Interpretive Summary: Hempseed cake is a highly nutritious byproduct of oil extraction from industrial hempseed. Although hempseed oil is commonly used in food, health care, and cosmetic products, hempseed cake cannot be used in food animal rations because the magnitude of cannabinoid (CBD, THC) residues remaining in edible animal tissues has not been characterized. In this study, hempseed cake was incorporated into a balanced cattle ration and fed to a group of heifers for approximately 16 weeks. Cannabinoid residues were sporadically detected in urine and plasma during the feeding period. Low levels (10 parts per billion) of CBD/THC were measured in adipose tissue of cattle harvested with no withdrawal period. CBD/THC were below detectable levels in liver, kidney, and muscle of cattle fed hempseed cake. Exposure estimates indicated that it would be very difficult for a human to consume enough fat from cattle fed hempseed cake to exceed conservative regulatory thresholds for dietary THC.

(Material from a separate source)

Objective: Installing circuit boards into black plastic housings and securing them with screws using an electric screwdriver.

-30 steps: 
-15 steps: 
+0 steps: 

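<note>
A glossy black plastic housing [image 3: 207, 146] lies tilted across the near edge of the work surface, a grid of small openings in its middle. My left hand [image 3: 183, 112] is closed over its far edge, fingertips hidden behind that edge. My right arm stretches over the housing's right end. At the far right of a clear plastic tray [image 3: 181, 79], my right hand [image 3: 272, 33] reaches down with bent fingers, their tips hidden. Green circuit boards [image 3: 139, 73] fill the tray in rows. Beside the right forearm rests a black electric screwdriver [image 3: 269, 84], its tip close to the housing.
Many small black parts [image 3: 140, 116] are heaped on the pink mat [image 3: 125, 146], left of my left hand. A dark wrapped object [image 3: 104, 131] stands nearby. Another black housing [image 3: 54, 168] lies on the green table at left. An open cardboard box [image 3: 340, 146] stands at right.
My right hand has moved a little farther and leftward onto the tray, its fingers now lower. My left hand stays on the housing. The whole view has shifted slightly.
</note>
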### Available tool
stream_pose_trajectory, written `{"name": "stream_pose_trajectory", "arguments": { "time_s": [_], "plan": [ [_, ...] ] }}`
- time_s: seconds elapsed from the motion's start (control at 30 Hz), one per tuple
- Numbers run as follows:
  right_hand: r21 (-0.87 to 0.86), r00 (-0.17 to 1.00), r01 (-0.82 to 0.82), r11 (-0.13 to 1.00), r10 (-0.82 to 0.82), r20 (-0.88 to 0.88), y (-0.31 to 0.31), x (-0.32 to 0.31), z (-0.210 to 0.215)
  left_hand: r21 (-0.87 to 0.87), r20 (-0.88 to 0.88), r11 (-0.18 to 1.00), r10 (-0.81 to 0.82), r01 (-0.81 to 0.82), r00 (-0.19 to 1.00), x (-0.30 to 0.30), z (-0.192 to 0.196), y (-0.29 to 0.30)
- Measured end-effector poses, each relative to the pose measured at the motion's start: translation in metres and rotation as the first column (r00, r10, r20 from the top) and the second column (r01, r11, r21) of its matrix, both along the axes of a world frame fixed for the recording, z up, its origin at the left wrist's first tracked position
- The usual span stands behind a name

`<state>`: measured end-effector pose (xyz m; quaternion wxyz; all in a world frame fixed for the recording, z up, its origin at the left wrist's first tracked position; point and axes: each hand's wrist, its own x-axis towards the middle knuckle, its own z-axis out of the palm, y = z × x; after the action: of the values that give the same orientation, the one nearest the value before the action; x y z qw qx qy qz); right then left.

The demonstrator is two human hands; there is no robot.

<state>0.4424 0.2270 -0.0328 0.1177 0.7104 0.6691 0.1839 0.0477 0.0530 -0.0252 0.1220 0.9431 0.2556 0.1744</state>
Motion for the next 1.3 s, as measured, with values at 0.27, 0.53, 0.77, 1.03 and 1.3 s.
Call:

Technical Abstract: Thirty-two crossbred heifers were fed either a control diet or 20% (dry matter basis) hempseed cake in a complete ration for 111 days; of the cattle fed hempseed cake, four each were harvested with 0, 1, 4, and 8-day withdrawal periods. Urine and plasma were collected during the feeding and withdrawal periods and liver, kidney, skeletal muscle, and adipose tissue were collected at harvest. Total cannabinoid (n=10) concentration of hempseed cake averaged 11.3 ± 11.7 mg/kg across the feeding period with total cannabidiol and tetrahydrocannabinol (CBD/THC) concentration of 1.3 ± 0.8 mg/kg. Neutral cannabinoids (cannabinol [CBN], CBD/THC, and cannabidivarin [CBDV]) were not detected in plasma or urine, but CBD/THC was measured in adipose tissue at all withdrawal periods (6.3 ± 2.1 to 10.1 ± 2.5 ng/g). In contrast, cannabinoid acids (cannabinolic acid [CBNA], cannabidiolic acid [CBDA]/tetrahydrocannabinolic acid [THCA], cannabichromenic acid [CBCA], and cannabidivarinic acid [CBDVA]) were sporadically detected (< 15 ng/mL) in plasma and urine of cattle fed hempseed cake. Cannabinoid acids were depleted from liver by withdrawal day 4 but could still be measured (< 1 ng/g) in kidney of some animals harvested on withdrawal day 8. Assessment of human exposures to CBD/THC residues through the consumption of beef fat from animals fed hempseed cake suggests that the probability of consuming the equivalent of an acute reference dose (ARfD) is remote, even with the use of a conservative ARfD (1 µg/kg body weight).